More people complained about the [regular]light being out, than thanked me for putting the [flash]light in there. oh well.


often use it to get the attention of the gards at the guard shack when leaving the air force base on a delivery, (i stop by teh shack on the way out to retreive my licence).. At night they have a diesel generator running to run the large flood lights for the car-search area, so they seldom hear me pull up, or hear a honk from the car horn- a quick sweep through the windows of the shack from the ultrafire gets their attention every time. more of a help me story- but it speeds things up from the ordinary so that people in traffic don't wait behind me as long, heh.


----------



## zespectre (Mar 8, 2006)

Got a new one to add. Walking out to the outer edge of a Target parking lot and it was pretty dark (one of the light poles was out). A VERY pregnant woman is standing there while her guy is on all fours fumbling under the car. It's very windy and cold and they lady is getting visibly upset so I walk over to see what's wrong.

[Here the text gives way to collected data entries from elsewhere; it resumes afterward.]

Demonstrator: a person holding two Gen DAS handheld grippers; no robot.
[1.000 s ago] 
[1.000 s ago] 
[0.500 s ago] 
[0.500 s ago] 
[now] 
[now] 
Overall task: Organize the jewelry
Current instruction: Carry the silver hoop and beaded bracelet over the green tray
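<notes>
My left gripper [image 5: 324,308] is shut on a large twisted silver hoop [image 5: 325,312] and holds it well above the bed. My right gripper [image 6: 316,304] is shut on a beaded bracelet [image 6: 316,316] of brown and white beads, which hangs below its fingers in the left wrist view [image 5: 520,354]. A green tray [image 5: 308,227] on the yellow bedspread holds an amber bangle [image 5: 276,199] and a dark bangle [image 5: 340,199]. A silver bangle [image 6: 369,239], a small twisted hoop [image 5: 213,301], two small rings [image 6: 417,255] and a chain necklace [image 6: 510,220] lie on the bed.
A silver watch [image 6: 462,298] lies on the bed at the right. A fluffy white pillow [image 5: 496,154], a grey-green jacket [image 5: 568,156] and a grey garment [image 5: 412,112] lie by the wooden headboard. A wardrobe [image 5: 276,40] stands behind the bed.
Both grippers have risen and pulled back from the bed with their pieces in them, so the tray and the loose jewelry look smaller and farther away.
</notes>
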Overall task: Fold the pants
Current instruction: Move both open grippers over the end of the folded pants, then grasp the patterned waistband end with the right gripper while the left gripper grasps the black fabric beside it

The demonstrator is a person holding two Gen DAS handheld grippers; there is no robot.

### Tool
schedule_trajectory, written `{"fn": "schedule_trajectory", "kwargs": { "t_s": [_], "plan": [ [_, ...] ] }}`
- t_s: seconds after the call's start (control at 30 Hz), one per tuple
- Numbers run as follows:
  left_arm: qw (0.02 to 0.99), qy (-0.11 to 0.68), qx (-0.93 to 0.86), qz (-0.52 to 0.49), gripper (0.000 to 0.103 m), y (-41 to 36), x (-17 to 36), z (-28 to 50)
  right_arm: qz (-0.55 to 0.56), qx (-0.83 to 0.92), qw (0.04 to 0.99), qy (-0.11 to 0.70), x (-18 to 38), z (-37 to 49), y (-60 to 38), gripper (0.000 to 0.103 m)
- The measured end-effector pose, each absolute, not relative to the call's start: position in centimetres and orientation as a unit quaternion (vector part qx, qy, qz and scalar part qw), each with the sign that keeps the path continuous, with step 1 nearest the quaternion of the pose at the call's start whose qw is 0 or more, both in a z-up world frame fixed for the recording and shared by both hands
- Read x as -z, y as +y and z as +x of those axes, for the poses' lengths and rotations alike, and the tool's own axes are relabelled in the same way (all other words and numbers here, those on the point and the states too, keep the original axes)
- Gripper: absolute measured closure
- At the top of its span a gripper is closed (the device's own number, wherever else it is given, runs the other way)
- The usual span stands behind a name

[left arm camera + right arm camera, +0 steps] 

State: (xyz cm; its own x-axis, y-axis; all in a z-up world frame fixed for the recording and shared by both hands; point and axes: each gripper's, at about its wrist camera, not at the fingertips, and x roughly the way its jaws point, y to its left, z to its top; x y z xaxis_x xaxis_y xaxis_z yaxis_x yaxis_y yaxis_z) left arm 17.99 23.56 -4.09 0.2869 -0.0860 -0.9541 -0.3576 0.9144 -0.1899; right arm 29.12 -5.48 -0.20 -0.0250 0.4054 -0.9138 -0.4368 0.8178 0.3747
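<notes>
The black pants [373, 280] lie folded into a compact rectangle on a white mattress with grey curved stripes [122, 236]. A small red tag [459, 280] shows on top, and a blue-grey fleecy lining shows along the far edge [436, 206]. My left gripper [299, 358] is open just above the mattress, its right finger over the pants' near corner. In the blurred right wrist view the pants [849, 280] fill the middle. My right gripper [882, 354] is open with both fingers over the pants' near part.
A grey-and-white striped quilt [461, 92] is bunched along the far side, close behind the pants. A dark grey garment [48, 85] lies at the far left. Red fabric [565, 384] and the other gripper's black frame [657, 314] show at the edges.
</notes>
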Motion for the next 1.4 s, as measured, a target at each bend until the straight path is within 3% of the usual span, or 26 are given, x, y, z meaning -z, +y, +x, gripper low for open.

Well the guy had dropped his keys and couldn't find them so I lit up the area with my (new style) Inova X1 and the guy spots the keys right off. Well as he's getting up he looks at his tire and says "hey, what's that" and there's this 5" screw sticking out of his tire and the sidewall is all cut up. Apparently he drove over some road debris a few minutes before but didn't think anything of it. Well now he knows he needs to drive carefully straight to a garage and get it fixed ASAP.

So the wife is getting into the car and the guy asks me where I got my light and I point to the Target and say "right there, it's the Inova X1, costs about $20" and his wife leans out and says "it's good to have a flashlight, get two, I want one for my purse".

So I felt pretty good after that because I helped someone in (mild) distress, prevented a potentially dangerous/fatal vehicle issue, and introduced two more people to quality flashlights and the need to carry them! 
(He swings...it's a HOME RUN!!! :naughty: ).


----------



## Buckeye (Mar 8, 2006)

I guess this is a story of trying to help someone. One day I went to work and was told that the power to the building was to be cut to test the generator. It and the building's UPS had failed a few weeks earlier and plunged the building into darkness. The UPS was bypassed the computers were shut down ahead of time. I went out to the car and retrieved my LEDBEAM 3C from my car. With less than a minute to the test I turned on the LEDBEAM and pointed it at the ceiling. The other three people in the room looked at me like I was weird. As the power was shut off I had a smile on my face because I was prepared. Everything in the room went dark but...the lights.  ? The lights were on a separate circuit that was not shut off. ( No one told me that beforehand) So I'm standing there looking like an idiot. I'm sure I had a priceless look on my face. Luckily no one laughed.

Now I wait for the power to go off and pull out my Fenix L1P when I need it.


----------



## carrot (Mar 18, 2006)

I want to hear more of these!


----------



## RAF_Groundcrew (Mar 18, 2006)

I sometimes use my 'up-bulbed to 130W' Thor 10MCP to illuminate clouds, so passing UFOs don't crash into them :duck:...... Until I find a more down to earth reason for owning it !


----------



## Aristo (Apr 11, 2006)

well I helped myself and others the other night with my thor
I lit our vollyball game rather well, that is until you were looking at the right side of the court and were momentarily blinded.
if I had my car I could have just used the handicap ramp and pulled onto the basketball courts and used ye olde HIDs.


----------



## parnass (Apr 11, 2006)

I was out for my daily walk last week and an elderly, widowed neighbor asked for help. The tiller attachment on her tractor wasn't working and she didn't know why.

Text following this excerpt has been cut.